Work order:
Exactly reproduce the lines from the one holding "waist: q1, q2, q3" through the end of the records, including both boundary lines but no pictures.

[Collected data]
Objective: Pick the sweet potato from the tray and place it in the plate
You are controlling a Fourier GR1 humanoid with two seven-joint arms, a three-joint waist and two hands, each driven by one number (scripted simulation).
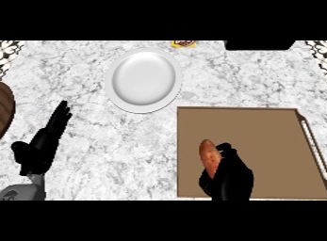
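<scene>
Curling black fingers [225,153] of the right hand [228,181] round the oblong orange sweet potato [208,155] on the flat brown tray [263,141]

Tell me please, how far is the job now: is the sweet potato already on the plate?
Not yet. Done: the right robot hand has closed around the sweet potato. In hand: the sweet potato is over the tray, not moved away. Left: carrying it to the white plate, which holds nothing. The left robot hand rests open at the left.

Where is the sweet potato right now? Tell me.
In the head view the sweet potato is over the tray's left part, held by the right hand, below and right of the plate.
</scene>
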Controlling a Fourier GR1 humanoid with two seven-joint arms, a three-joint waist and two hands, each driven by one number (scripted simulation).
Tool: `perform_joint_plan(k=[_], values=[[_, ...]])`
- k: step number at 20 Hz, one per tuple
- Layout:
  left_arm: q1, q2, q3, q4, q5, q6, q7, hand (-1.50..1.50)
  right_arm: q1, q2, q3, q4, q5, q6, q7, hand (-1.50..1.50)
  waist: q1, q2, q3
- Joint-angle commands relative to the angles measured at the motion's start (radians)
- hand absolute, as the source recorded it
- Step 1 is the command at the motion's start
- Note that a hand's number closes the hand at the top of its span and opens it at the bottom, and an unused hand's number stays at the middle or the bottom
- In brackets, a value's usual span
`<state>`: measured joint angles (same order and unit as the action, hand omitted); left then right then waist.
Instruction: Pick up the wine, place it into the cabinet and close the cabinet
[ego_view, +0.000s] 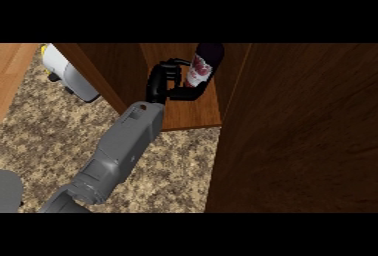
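- Inside the open cabinet (184, 112), you had the wine bottle (204, 64) over the wooden shelf floor, near the right inner wall.
- Your left hand (164, 82) was grasping the bottle from its left side, with the fingers curled round the upper part and the thumb hooked round lower down.
- You could see the bottle's dark glass and its red and white label just right of the fingers; the bottom end was hidden behind the hand and the shelf's edge, so you could not tell whether it stood on the shelf or hung just above it.
- Your grey forearm (122, 150) ran from the lower left corner up across the speckled desk (44, 135) and into the cabinet opening.
- At the right, the cabinet door (303, 135) stood wide open, a broad dark wooden panel filling that side of the view.
- On the desk to the left of the cabinet lay a white and grey object with a yellow end (68, 75), well apart from the bottle; you could not tell what it was.
- Your right hand did not show.
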<state>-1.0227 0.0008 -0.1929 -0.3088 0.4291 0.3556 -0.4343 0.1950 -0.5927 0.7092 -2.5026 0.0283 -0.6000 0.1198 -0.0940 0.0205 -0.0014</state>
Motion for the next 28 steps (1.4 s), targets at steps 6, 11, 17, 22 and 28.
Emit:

Task response:
  waist: q1, q2, q3
- Joint-angle commands relative to the angles measured at the motion's start (radians)
- hand absolute, as the source recorded it
- Step 1 is the command at the motion's start
- Note that a hand's number closes the hand at the top of its span and opens it at the bottom, and an unused hand's number stays at the middle or the bottom
- In brackets, a value's usual span
`<state>`: measured joint angles (same order and unit as the action, hand omitted); left then right then waist.
Instruction: Pick up the wine, place it into the cabinet and close the cabinet
[ego_view, +0.000s] 
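- Inside the open cabinet (184, 112), you had the wine bottle (204, 64) over the wooden shelf floor, near the right inner wall.
- Your left hand (164, 82) was grasping the bottle from its left side, with the fingers curled round the upper part and the thumb hooked round lower down.
- You could see the bottle's dark glass and its red and white label just right of the fingers; the bottom end was hidden behind the hand and the shelf's edge, so you could not tell whether it stood on the shelf or hung just above it.
- Your grey forearm (122, 150) ran from the lower left corner up across the speckled desk (44, 135) and into the cabinet opening.
- At the right, the cabinet door (303, 135) stood wide open, a broad dark wooden panel filling that side of the view.
- On the desk to the left of the cabinet lay a white and grey object with a yellow end (68, 75), well apart from the bottle; you could not tell what it was.
- Your right hand did not show.
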<state>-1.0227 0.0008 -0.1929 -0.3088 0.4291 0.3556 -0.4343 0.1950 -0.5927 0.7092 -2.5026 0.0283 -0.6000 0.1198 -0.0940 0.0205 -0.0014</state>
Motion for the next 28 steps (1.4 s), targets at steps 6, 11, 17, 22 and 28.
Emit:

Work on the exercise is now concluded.